* Work order
Output exactly the lines below, starting with the line that has "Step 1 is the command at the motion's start" and going on through the line that has "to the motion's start", both included, and no other lines.

------ Dataset records

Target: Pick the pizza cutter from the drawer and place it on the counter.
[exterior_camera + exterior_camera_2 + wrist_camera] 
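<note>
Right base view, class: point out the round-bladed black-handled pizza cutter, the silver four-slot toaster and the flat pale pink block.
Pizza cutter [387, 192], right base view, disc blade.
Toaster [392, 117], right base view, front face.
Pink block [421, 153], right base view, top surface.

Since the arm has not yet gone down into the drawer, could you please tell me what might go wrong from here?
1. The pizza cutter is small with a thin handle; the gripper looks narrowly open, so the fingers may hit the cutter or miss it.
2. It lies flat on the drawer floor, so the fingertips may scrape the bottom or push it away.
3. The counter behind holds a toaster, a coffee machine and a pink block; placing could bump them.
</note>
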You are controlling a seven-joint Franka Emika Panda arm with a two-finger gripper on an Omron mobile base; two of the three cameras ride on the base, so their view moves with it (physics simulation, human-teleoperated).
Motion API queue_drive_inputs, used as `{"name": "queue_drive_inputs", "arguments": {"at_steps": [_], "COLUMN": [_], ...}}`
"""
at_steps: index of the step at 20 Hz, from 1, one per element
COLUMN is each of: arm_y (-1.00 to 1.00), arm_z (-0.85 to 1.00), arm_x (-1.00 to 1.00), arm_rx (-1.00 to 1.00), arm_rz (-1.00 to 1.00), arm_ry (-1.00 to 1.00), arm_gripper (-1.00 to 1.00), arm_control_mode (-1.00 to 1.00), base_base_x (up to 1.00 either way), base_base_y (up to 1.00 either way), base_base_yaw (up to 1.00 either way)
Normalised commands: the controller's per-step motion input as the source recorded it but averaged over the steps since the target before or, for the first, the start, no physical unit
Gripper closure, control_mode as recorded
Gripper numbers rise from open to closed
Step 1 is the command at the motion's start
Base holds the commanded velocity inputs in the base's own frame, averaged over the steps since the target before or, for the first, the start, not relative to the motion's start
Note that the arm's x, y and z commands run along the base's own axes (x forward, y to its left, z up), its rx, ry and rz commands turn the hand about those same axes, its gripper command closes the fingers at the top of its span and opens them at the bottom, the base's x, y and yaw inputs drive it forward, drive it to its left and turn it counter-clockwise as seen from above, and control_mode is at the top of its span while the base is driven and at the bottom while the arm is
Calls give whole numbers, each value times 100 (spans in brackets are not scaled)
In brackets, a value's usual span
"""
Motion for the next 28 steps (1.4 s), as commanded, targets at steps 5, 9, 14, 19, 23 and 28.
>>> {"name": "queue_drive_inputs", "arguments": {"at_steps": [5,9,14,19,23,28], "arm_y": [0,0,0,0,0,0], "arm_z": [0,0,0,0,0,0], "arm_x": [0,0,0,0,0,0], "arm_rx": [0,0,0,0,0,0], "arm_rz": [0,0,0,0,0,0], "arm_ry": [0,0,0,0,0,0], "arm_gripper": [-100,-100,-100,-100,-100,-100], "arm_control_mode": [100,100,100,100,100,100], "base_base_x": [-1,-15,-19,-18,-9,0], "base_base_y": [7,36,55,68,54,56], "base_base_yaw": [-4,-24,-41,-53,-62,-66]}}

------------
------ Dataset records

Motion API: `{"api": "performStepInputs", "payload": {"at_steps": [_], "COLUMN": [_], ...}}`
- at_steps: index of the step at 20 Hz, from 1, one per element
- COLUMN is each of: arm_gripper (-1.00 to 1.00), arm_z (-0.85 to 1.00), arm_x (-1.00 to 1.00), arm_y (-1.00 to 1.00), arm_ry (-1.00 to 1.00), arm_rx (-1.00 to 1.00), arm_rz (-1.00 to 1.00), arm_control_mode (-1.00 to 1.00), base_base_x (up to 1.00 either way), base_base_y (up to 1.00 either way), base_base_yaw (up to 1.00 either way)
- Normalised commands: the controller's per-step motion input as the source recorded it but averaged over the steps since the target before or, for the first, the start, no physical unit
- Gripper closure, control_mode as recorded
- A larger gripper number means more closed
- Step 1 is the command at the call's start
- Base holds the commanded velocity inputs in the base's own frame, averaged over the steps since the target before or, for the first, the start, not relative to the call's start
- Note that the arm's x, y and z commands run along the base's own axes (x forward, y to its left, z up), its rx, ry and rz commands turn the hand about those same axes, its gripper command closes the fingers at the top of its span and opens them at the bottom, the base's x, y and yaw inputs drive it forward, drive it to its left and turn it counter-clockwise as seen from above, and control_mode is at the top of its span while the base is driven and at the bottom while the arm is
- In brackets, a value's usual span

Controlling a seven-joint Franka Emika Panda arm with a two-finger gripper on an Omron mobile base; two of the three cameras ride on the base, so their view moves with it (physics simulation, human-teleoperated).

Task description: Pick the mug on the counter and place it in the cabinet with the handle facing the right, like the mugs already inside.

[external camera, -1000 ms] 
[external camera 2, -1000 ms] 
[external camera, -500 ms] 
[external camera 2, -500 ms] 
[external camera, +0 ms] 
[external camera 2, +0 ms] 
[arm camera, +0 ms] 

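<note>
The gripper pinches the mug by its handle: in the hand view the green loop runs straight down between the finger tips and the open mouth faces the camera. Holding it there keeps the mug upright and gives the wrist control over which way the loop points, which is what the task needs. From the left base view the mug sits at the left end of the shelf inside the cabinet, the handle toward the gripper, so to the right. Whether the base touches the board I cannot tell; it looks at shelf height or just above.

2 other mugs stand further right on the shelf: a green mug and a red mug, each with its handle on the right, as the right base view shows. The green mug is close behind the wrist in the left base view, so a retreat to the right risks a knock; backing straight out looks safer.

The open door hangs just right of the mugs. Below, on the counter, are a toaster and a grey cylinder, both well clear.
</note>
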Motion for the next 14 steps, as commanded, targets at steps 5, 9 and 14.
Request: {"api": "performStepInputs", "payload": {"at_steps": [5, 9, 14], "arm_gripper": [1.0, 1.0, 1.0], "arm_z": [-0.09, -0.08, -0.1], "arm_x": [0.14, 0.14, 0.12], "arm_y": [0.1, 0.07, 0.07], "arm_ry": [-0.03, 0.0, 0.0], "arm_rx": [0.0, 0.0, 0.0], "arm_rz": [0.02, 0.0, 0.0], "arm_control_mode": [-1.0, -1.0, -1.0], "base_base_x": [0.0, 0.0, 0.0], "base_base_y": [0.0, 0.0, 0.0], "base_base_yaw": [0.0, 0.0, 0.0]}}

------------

* Answer to the exercise
Step 1 is the command at the motion's start
Base holds the commanded velocity inputs in the base's own frame, averaged over the steps since the target before or, for the first, the start, not relative to the motion's start

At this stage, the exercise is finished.